• [Required work] Line by line, output the material without altering anything.

• [Given material]
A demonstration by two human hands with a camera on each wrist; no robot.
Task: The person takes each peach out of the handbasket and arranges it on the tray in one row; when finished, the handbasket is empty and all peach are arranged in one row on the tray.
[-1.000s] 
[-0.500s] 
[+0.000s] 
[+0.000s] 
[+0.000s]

• [Solved problem]
A demonstration by two human hands with a camera on each wrist; no robot.
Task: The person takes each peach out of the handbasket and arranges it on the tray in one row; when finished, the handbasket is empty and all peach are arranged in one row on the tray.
[-1.000s] 
[-0.500s] 
[+0.000s] 
[+0.000s] 
[+0.000s]

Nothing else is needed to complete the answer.